Dans les sphères professionnelles, ce qui est de l’ordre du « politique » n’a souvent pas sa place. Dans la plupart des organisations qui veulent « changer le monde », on réalise l’exploit de parler des enjeux sociaux et environnementaux sans parler de la conflictualité inhérente à ces enjeux, et sans « parler politique ». Tout un exploit, qui perdure dans le temps ! En réalité, ces discussions « techniques » et « apolitiques » sont éminemment politiques, tellement politiques qu’elles arrivent à rendre invisible le fait qu’elles soient politiques.

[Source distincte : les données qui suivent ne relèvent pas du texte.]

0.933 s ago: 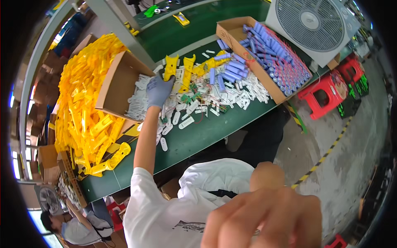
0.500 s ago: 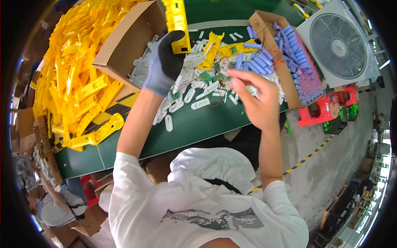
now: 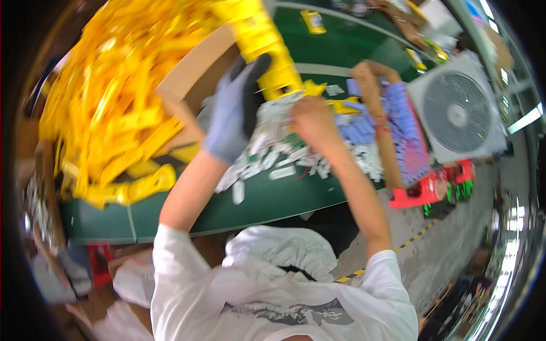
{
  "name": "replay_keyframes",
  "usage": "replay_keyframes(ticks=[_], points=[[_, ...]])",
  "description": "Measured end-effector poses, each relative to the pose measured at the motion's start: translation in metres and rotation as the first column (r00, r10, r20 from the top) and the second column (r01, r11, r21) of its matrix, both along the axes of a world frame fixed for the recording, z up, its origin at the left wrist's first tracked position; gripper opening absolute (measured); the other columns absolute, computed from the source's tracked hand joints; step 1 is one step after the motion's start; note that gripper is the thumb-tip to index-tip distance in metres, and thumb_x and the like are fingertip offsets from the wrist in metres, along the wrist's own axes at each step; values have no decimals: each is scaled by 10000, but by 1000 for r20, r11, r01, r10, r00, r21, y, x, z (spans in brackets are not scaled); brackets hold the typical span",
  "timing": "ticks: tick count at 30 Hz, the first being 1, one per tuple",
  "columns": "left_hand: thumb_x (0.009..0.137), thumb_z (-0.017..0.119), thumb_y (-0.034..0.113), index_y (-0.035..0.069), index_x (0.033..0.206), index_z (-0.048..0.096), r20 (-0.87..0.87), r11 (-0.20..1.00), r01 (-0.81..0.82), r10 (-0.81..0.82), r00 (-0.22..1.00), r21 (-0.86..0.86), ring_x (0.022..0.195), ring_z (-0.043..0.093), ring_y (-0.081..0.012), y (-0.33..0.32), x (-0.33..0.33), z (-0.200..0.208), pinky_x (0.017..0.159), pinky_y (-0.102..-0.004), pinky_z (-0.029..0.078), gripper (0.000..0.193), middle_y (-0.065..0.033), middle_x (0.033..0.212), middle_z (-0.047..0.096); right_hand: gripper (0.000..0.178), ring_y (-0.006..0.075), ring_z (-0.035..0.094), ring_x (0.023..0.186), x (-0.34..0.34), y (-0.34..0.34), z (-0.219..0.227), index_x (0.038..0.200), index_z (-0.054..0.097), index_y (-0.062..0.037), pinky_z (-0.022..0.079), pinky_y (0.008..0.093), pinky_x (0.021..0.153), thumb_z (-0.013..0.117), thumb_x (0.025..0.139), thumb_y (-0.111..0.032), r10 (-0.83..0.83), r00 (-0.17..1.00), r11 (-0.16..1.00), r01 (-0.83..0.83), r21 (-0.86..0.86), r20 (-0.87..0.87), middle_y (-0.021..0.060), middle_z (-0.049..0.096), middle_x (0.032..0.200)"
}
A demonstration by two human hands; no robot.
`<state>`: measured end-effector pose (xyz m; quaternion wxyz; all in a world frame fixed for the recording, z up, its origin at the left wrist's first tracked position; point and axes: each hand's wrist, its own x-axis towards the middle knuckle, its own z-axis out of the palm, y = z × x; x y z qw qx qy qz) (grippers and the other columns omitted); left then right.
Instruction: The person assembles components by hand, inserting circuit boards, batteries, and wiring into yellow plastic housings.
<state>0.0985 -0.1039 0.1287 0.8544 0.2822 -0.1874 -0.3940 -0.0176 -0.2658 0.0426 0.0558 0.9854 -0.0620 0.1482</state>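
My left hand (image 3: 234,111), in a grey glove with a black palm, is closed on a long yellow plastic housing (image 3: 268,48). The housing is raised above the table, slanting up and away, its compartments showing. My bare right hand (image 3: 314,122) is at the housing's lower end with its fingers curled together. Whatever is between those fingers is hidden and blurred. Below both hands lies a heap of small white plastic pieces (image 3: 282,173), with green circuit boards and thin wires among them. Purple cylindrical battery cells (image 3: 357,132) lie right of my right hand.
A large pile of yellow housings (image 3: 108,113) covers the left side of the green table (image 3: 256,204). Beside it stands a tilted cardboard box (image 3: 196,74). Another carton (image 3: 369,94) of purple cells is at the right, then a grey fan (image 3: 456,113) and red stools (image 3: 418,194).
My right hand has moved up and left to the housing's lower end, its fingers now curled. The housing appears larger and more slanted. The whole view has shifted.
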Motion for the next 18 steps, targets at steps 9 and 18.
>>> replay_keyframes(ticks=[9, 18], points=[[927, 583, 79, -54, 1275, 510, 561, 746, -664, 526, 639, 57, 1058, 579, -196, 30, 25, -15, 927, -327, 459, 380, -122, 1237, 574, 139, 135, 607, 730, -4, 39, 53, 943, 600, -32, 467, 310, 646, 662, 874, -136, -459, 564, 400, -559, 726, 687, 79, 634, 791], [910, 611, 43, -98, 1209, 522, 698, 684, -724, 476, 535, 89, 992, 592, -180, 3, 20, -22, 914, -321, 500, 342, -133, 1177, 596, 202, 156, 592, 535, 12, 55, 60, 1085, 572, -54, 448, 295, 500, 610, 912, -150, -468, 526, 551, -454, 700, 710, 88, 657, 728]])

C’est ce qui se passe quand quelque chose atteint un certain stade d’hégémonie : c’est si dominant que ça le rend invisible (car considéré comme un état de fait, un allant de soi). Donc, si l’on résume : on accepte uniquement les discussions qui sont sur le registre de la rationalité technique (car ce serait prétendument en dehors du politique), et on interdit les façons « politiques » d’aborder ces discussions. Belle manière de cadrer la pensée et l’action à l’intérieur d’un petit cadre, et de prétendre que ce cadre représente l’entièreté du champ des possibles.
Il faut réaliser que les enjeux sociaux et écologiques sont des enjeux politiques. S’intéresser à ces enjeux implique de reconnaître les luttes passées et présentes qui en constituent l’historique, et de reconnaître que ces conflits concernent des projets de société opposés, contradictoires. C’est en ce sens qu’il s’agit d’enjeux politiques. Si l’on reconnaît que le monde est un monde en luttes, le changer nécessite forcément un positionnement politique et philosophique. Si l’on ne fait aucun choix, aucun positionnement autour des points de lutte, c’est forcément le statu quo qui gagne. Il faut réapprendre à délibérer et agir politiquement, pour pouvoir ensuite nommer clairement ce qu’on défend et ce que l’on refuse.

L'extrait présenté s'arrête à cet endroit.